**THE TASK**
Exact reproductions of all the entries, please, and no pictures.

■ ■ ■

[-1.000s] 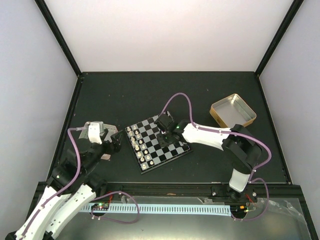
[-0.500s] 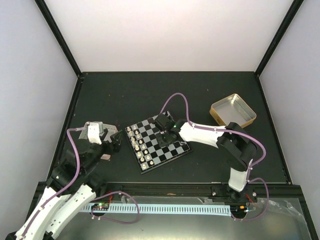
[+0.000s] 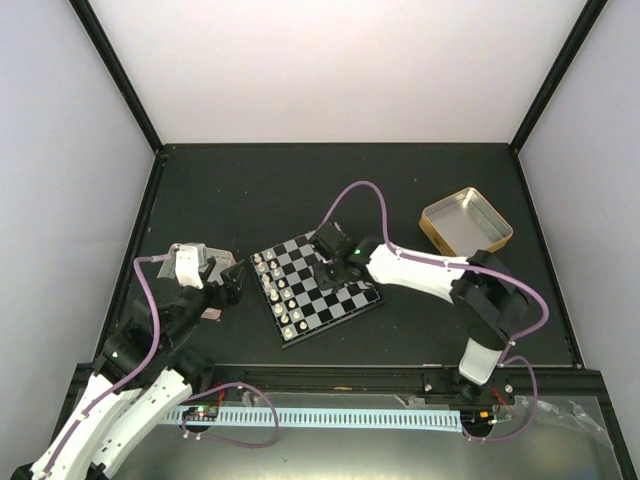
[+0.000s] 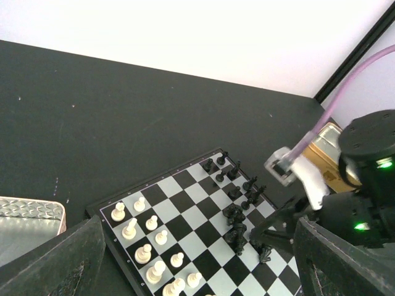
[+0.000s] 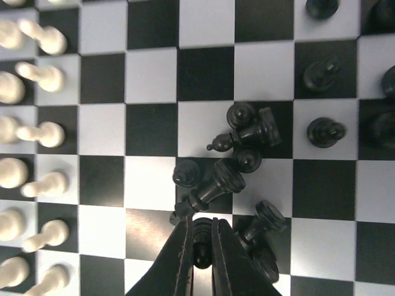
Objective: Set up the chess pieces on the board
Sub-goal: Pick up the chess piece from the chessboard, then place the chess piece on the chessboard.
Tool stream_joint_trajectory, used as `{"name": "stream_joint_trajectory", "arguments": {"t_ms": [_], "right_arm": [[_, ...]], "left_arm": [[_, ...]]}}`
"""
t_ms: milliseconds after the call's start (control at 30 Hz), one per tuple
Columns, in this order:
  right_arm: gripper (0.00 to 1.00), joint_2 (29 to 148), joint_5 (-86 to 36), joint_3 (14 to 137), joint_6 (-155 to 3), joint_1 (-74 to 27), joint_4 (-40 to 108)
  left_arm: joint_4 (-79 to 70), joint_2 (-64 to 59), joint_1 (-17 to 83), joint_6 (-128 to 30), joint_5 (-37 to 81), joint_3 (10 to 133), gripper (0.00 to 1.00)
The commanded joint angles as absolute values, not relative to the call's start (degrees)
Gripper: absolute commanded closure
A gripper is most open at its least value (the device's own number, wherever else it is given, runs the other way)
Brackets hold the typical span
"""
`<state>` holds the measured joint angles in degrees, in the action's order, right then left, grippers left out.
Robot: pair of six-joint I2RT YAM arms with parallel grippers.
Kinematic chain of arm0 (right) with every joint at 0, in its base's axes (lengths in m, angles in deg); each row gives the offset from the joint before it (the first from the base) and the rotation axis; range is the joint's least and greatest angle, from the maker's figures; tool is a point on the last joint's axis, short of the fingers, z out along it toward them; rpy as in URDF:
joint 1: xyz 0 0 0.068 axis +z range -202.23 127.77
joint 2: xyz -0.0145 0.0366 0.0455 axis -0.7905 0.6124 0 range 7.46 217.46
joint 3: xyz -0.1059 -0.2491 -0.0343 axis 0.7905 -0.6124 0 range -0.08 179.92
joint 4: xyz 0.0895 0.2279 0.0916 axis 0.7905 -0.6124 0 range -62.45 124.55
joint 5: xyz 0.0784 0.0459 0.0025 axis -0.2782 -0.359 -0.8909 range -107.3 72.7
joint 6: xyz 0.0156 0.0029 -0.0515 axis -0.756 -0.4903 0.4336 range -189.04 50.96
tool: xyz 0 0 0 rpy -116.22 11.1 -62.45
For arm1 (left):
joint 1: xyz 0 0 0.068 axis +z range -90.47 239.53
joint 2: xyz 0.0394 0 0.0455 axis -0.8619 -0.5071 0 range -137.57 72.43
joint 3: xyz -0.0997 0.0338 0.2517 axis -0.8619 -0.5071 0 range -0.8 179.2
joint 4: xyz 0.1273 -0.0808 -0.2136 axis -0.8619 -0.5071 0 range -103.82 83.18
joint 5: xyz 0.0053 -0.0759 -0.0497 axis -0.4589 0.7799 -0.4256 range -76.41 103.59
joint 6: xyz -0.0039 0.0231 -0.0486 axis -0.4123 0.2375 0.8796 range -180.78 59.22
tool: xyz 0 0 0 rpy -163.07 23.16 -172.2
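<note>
Jaws of the right gripper (image 5: 200, 227) pinched shut on a black piece (image 5: 199, 250) at the edge of a toppled black cluster (image 5: 244, 145) in the middle of the board (image 3: 312, 300); bare squares lay between that and the white pieces (image 5: 40, 132). The left gripper (image 4: 197, 259) hung wide open, empty, beyond the board's left rim, near the tray (image 4: 28, 216).
</note>
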<state>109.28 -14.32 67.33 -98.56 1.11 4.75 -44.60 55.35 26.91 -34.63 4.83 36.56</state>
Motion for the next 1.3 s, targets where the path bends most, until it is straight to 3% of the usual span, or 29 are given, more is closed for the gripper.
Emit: {"name": "stream_joint_trajectory", "arguments": {"t_ms": [0,533,1267], "right_arm": [[0.95,102.8,-11.1,66.2,-98.6,1.3,7.4],[0.95,106.4,-2.9,63.5,-101.3,-2.3,7.5],[0.93,110.7,-4.5,63.5,-101.2,-3.7,9.3]], "left_arm": [[-45.2,55.8,27.3,-35.2,5.1,36.5,0.15],[-45.3,55.9,27.3,-35.3,4.9,36.5,0.15],[-45.2,55.7,27.3,-35.3,4.9,36.5,0.15]]}}
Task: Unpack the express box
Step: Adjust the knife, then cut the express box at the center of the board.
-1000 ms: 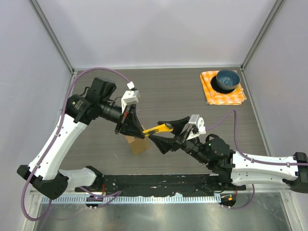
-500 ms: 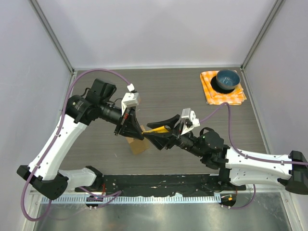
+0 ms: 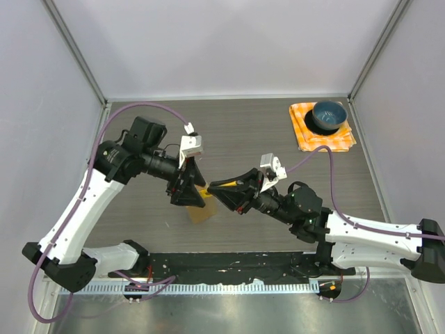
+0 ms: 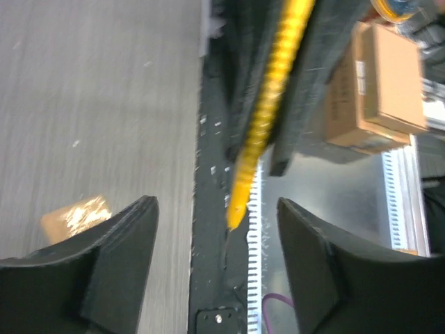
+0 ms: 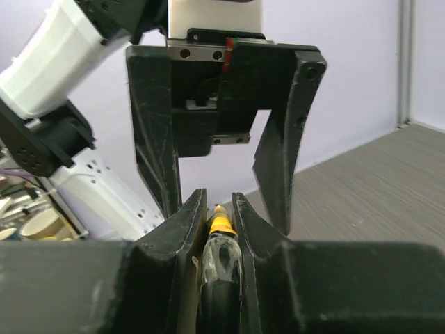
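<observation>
The express box (image 3: 201,213) sat left of centre on the surface (image 3: 278,125): likely light, stiff cardboard, best taken by a flap. The left gripper (image 4: 215,209) stood apart, empty; the right gripper (image 5: 217,202) clamped a yellow ribbed tool (image 5: 221,224).

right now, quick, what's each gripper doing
left gripper: open, holding nothing
right gripper: closed on a yellow ribbed stick
</observation>
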Robot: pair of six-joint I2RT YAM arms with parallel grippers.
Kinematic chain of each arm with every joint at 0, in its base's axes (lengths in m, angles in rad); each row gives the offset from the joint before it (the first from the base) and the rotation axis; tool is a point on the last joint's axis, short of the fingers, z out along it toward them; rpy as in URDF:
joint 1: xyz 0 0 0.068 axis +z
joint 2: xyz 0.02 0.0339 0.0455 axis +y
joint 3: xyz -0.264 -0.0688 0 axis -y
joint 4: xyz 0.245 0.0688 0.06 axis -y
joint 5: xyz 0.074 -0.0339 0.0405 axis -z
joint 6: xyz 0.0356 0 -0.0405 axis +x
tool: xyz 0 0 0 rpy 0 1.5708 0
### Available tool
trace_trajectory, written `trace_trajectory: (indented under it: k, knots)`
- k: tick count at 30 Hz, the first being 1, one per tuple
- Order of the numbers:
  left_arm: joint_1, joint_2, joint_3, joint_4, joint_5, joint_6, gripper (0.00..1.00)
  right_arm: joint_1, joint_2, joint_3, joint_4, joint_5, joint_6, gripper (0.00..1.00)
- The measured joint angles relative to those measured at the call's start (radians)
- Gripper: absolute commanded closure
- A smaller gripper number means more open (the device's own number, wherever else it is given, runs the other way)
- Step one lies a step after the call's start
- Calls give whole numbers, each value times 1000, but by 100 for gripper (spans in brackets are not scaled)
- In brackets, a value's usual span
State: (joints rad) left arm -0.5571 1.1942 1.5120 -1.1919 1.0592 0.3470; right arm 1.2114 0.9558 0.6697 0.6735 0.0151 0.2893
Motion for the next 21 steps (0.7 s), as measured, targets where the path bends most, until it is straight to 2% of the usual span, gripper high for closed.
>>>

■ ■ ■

**TASK OUTPUT**
[-1.000s] 
[-0.500s] 
[+0.000s] 
[+0.000s] 
[+0.000s] 
Objective: Set up the chess pieces on the board
Sub-goal: Pick up the chess piece from the chessboard, then place the chess piece on the chessboard.
Tool stream_joint_trajectory, used as `{"name": "stream_joint_trajectory", "arguments": {"t_ms": [_], "right_arm": [[_, ...]], "left_arm": [[_, ...]]}}`
"""
t_ms: milliseconds after the call's start (control at 30 Hz), one per tuple
Columns, in this order:
  right_arm: gripper (0.00 to 1.00), joint_2 (29 to 148), joint_5 (-86 to 36), joint_3 (14 to 137), joint_6 (-155 to 3), joint_1 (-74 to 27), joint_4 (-40 to 108)
  left_arm: joint_4 (-79 to 70), joint_2 (-64 to 59), joint_1 (-17 to 83), joint_6 (-128 to 30), joint_5 (-37 to 81), joint_3 (10 to 133), gripper (0.00 to 1.00)
The commanded joint angles as absolute values, not relative to the call's start (degrees)
Gripper: absolute commanded closure
A gripper is most open at its least value (the device's own number, wherever else it is given, runs the other way)
Brackets hold the typical span
"""
`<state>` holds the measured joint angles in degrees, in the action's order, right then left, grippers left out.
Robot: pair of six-joint I2RT YAM arms with parallel grippers.
Kinematic chain of arm0 (right) with every joint at 0, in its base's axes (lengths in m, angles in deg); each row gives the offset from the joint before it (the first from the base) and the rotation axis; range is the joint's least and greatest angle, from the maker's figures; tool is a point on the last joint's axis, short of the fingers, z out along it toward them; rpy as in URDF:
joint 1: xyz 0 0 0.068 axis +z range -202.23 127.77
joint 2: xyz -0.0145 0.0366 0.0455 axis -0.7905 0.6124 0 range 7.46 217.46
joint 3: xyz -0.1059 -0.2491 -0.0343 axis 0.7905 -0.6124 0 range -0.08 179.92
joint 4: xyz 0.0895 0.2279 0.0916 axis 0.7905 -0.6124 0 range -62.45 124.55
joint 5: xyz 0.0784 0.0459 0.0025 axis -0.2782 -0.359 -0.8909 range -107.3 72.7
joint 6: xyz 0.0156 0.0029 -0.0515 axis -0.756 -0.4903 0.4336 range -189.04 50.96
tool: xyz 0 0 0 rpy -116.22 11.1 -62.45
For arm1 (left):
joint 1: xyz 0 0 0.068 axis +z range -90.47 239.53
joint 2: xyz 0.0394 0 0.0455 axis -0.8619 -0.5071 0 range -137.57 72.43
joint 3: xyz -0.0997 0.0338 0.2517 axis -0.8619 -0.5071 0 range -0.8 179.2
joint 4: xyz 0.1273 -0.0808 -0.2136 axis -0.8619 -0.5071 0 range -103.82 83.18
joint 5: xyz 0.0053 -0.0759 -0.0497 axis -0.4589 0.7799 -0.4256 range -76.41 103.59
joint 6: xyz -0.0039 0.0231 -0.0486 axis -0.4123 0.2375 0.8796 range -180.78 59.22
tool: xyz 0 0 0 rpy -163.07 23.16 -172.2
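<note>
Jaws of the right gripper (image 5: 200, 227) pinched shut on a black piece (image 5: 199, 250) at the edge of a toppled black cluster (image 5: 244, 145) in the middle of the board (image 3: 312, 300); bare squares lay between that and the white pieces (image 5: 40, 132). The left gripper (image 4: 197, 259) hung wide open, empty, beyond the board's left rim, near the tray (image 4: 28, 216).
</note>
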<state>109.28 -14.32 67.33 -98.56 1.11 4.75 -44.60 55.35 26.91 -34.63 4.83 36.56</state>
Motion for the next 1.3 s, targets where the path bends most, until it is straight to 3% of the usual span, or 29 are given, more is closed for the gripper.
Emit: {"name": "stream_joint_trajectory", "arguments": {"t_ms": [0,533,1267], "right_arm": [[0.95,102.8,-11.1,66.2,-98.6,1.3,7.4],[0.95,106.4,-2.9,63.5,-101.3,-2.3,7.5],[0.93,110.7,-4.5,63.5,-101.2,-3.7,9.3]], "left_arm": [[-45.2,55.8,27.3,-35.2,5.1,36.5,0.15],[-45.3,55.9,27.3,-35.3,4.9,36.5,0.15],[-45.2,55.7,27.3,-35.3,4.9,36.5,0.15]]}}
Task: Unpack the express box
Step: Adjust the knife, then cut the express box at the center of the board.
-1000 ms: 
-500 ms: 
+0 ms: 
+0 ms: 
+0 ms: 
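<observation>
The express box (image 3: 201,213) sat left of centre on the surface (image 3: 278,125): likely light, stiff cardboard, best taken by a flap. The left gripper (image 4: 215,209) stood apart, empty; the right gripper (image 5: 217,202) clamped a yellow ribbed tool (image 5: 221,224).

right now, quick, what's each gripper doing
left gripper: open, holding nothing
right gripper: closed on a yellow ribbed stick
</observation>
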Robot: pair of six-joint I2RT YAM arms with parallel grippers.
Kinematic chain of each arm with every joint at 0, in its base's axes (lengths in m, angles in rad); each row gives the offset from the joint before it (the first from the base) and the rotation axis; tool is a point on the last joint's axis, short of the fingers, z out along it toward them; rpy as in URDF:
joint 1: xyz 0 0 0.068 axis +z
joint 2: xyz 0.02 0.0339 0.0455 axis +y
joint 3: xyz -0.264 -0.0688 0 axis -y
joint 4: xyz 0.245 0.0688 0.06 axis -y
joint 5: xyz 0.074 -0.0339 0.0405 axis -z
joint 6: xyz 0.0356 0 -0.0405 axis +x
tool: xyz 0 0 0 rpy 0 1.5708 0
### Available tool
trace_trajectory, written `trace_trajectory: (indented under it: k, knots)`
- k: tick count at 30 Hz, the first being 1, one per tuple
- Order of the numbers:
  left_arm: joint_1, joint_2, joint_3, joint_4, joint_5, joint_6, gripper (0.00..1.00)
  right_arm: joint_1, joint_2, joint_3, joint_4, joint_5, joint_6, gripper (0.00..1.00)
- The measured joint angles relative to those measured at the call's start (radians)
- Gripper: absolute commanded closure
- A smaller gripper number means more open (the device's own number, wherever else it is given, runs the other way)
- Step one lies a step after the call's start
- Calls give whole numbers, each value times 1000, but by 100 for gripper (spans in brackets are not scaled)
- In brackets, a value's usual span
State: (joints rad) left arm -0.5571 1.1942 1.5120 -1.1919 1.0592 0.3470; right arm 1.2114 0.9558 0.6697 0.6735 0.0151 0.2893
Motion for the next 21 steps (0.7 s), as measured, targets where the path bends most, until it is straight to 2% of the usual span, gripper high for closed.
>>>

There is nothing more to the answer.